- [Extracted data]:
::::::::::

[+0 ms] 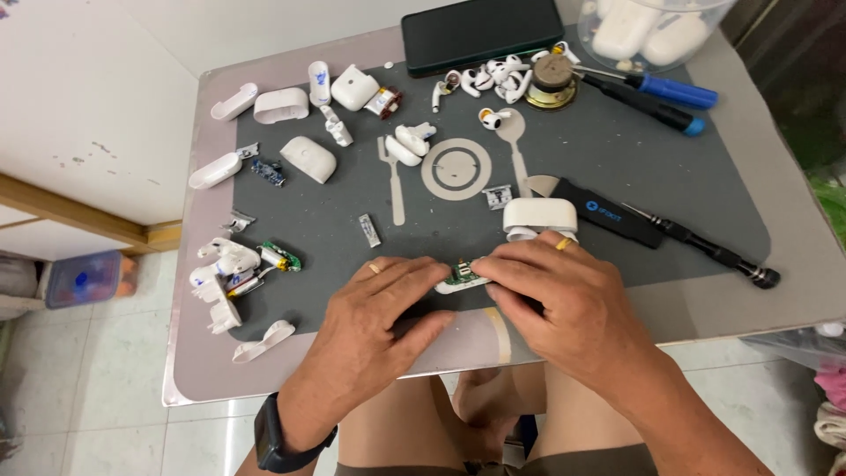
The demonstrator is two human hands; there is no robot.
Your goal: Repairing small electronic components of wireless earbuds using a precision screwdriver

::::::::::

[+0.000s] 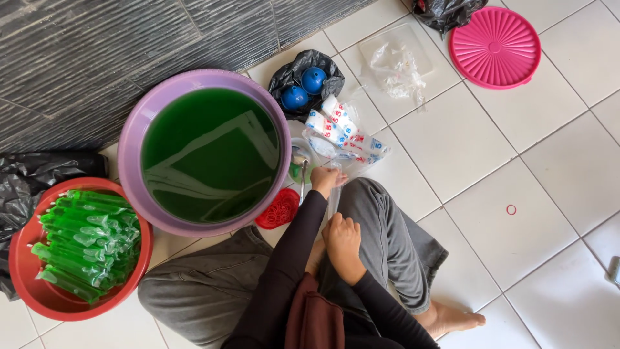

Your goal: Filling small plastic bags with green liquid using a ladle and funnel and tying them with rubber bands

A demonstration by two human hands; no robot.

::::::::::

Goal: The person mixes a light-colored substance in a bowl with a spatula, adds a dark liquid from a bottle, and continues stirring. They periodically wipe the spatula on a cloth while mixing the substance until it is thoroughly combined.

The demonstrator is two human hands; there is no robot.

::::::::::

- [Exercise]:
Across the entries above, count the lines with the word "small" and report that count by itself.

- [Solution for this problem]:
2